Would you reproduce exactly the lines below from the one holding "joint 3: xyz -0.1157" through the one holding "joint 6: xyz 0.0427", inclusive, and no others?

Records drawn from a dataset
Start of Block
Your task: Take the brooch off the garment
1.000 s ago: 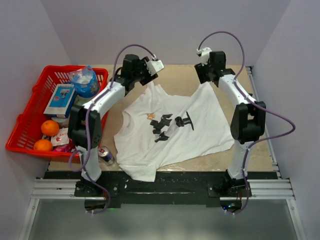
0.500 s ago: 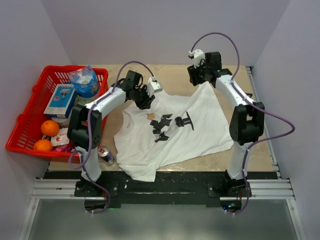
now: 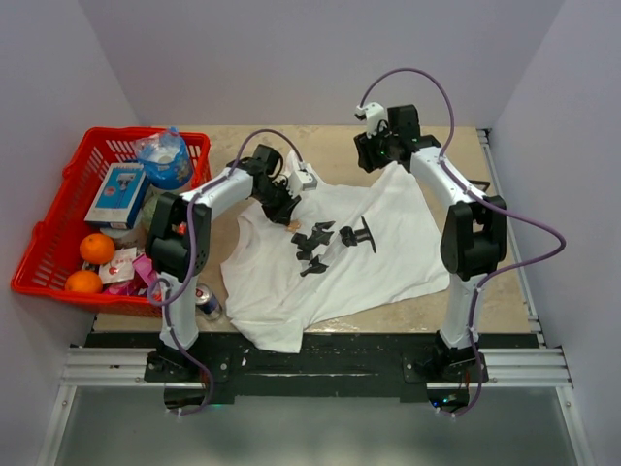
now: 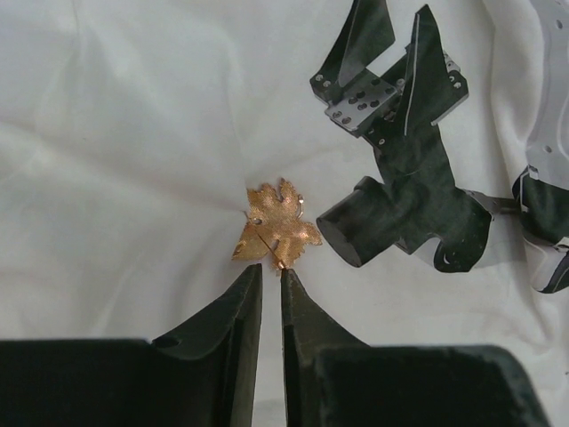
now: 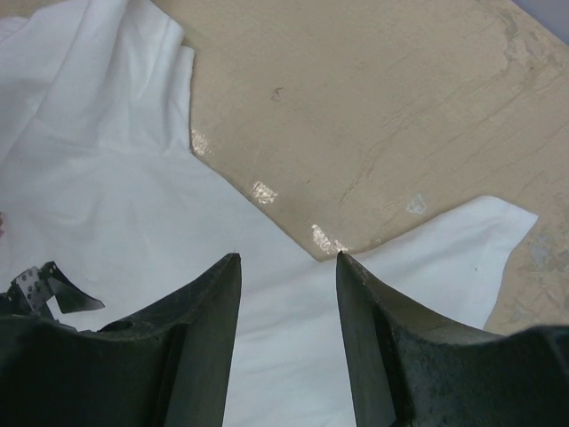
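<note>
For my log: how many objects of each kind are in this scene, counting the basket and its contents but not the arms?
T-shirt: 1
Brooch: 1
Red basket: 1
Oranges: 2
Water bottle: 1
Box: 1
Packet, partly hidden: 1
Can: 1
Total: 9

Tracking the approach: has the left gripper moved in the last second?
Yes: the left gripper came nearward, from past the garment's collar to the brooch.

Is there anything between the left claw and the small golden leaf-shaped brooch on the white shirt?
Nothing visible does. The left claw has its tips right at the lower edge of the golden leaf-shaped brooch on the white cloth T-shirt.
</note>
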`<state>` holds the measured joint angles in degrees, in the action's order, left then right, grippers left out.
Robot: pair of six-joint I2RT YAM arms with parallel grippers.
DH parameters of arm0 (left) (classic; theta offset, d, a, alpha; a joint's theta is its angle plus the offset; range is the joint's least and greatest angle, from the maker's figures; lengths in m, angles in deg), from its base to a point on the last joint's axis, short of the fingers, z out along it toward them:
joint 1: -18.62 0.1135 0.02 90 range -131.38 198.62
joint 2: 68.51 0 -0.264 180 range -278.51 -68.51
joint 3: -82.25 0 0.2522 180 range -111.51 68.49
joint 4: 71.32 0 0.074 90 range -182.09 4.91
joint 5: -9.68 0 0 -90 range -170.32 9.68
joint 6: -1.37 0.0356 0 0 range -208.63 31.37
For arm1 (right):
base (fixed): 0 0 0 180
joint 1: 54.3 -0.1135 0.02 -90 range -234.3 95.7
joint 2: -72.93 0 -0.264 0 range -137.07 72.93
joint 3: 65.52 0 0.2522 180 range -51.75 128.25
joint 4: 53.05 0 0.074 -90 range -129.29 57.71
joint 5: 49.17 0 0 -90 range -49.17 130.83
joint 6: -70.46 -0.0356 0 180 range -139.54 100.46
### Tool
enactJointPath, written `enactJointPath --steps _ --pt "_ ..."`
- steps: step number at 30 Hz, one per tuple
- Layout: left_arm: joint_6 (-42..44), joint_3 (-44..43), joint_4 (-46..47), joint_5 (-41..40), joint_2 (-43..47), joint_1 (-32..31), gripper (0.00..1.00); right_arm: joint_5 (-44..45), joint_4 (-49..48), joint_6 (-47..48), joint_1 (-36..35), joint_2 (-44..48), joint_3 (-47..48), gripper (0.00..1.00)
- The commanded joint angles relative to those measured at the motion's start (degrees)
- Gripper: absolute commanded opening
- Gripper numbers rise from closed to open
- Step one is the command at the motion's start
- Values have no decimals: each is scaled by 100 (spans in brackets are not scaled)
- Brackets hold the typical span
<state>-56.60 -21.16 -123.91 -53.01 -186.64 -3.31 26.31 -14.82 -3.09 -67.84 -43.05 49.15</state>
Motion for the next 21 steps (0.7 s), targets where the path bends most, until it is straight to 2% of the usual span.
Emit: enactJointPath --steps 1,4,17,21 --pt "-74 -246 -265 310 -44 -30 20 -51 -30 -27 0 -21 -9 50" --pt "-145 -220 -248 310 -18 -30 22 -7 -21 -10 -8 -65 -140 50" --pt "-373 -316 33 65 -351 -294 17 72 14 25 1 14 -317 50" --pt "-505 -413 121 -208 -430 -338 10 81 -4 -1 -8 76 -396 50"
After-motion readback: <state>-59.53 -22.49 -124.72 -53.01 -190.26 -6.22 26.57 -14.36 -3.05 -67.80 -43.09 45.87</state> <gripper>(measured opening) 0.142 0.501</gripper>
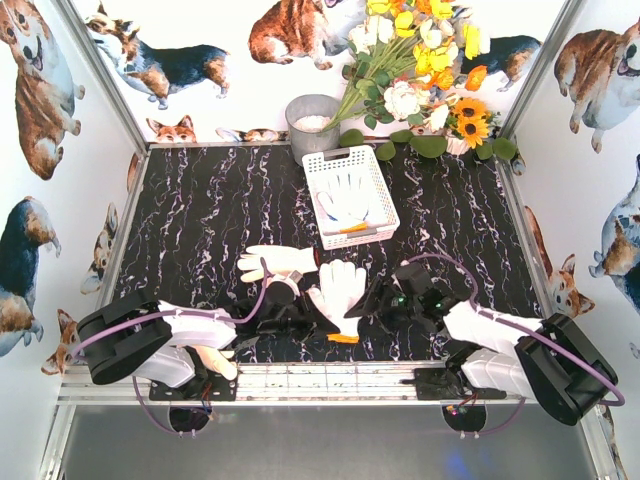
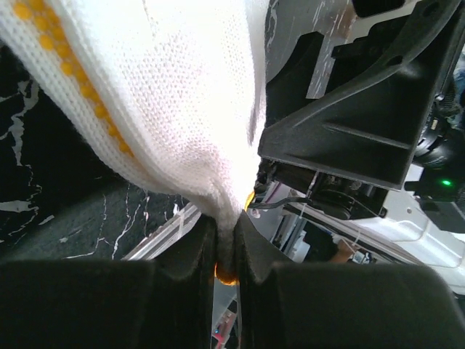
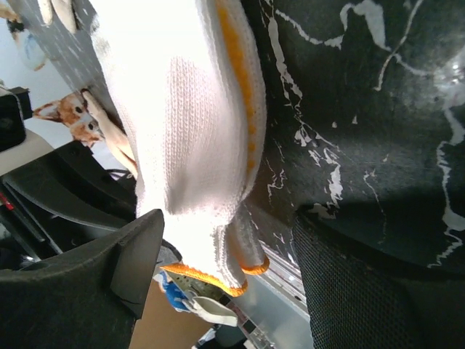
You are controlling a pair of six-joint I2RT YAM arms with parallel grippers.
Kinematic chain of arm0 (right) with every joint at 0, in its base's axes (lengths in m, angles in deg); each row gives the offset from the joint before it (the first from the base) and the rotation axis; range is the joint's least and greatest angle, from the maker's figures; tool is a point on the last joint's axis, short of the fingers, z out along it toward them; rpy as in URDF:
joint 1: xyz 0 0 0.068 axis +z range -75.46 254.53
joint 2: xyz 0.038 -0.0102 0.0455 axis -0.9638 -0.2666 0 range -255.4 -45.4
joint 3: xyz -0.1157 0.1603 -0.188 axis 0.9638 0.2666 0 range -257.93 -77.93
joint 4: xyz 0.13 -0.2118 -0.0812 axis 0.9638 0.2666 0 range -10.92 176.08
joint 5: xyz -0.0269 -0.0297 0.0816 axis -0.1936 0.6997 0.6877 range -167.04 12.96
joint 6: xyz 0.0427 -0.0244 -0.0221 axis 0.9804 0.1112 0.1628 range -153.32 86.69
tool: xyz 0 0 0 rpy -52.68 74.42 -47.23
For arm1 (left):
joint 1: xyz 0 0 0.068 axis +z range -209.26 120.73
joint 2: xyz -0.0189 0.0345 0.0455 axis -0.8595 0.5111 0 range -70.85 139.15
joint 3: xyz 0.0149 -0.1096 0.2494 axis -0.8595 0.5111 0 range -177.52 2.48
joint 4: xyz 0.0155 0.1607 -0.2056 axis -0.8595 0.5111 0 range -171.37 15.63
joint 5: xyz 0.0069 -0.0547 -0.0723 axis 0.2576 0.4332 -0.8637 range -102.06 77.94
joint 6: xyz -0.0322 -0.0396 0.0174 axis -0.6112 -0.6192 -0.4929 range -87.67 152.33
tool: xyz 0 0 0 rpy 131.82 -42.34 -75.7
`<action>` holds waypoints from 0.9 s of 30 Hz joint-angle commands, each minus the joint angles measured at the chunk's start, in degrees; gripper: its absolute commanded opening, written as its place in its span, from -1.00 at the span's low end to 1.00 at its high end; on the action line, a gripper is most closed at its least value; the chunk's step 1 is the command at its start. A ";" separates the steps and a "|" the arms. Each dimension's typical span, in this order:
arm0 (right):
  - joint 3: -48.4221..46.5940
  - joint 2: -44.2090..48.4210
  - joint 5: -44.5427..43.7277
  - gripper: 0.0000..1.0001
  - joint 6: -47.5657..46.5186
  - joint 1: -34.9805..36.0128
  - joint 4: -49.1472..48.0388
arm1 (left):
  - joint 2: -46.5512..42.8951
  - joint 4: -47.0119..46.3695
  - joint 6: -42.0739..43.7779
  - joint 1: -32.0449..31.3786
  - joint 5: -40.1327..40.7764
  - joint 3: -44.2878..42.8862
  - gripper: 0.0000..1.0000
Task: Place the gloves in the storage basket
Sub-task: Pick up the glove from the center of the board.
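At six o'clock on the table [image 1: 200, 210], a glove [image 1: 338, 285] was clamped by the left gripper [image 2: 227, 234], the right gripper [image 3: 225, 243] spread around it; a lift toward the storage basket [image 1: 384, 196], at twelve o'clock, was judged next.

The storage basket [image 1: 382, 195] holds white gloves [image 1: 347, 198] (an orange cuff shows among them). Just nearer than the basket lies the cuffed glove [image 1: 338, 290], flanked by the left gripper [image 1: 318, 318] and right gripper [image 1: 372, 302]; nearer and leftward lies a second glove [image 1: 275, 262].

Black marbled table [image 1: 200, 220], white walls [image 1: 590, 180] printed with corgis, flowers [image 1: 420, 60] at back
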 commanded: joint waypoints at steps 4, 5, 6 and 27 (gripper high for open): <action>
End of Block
[Task output]:
joint 3: xyz -0.1157 0.1603 -0.188 axis 0.9638 0.2666 0 range -257.93 -77.93
joint 4: xyz 0.13 -0.2118 -0.0812 axis 0.9638 0.2666 0 range -10.92 176.08
joint 5: xyz -0.0269 -0.0297 0.0816 axis -0.1936 0.6997 0.6877 range -167.04 12.96
joint 6: xyz 0.0427 -0.0244 -0.0221 axis 0.9804 0.1112 0.1628 range -153.32 86.69

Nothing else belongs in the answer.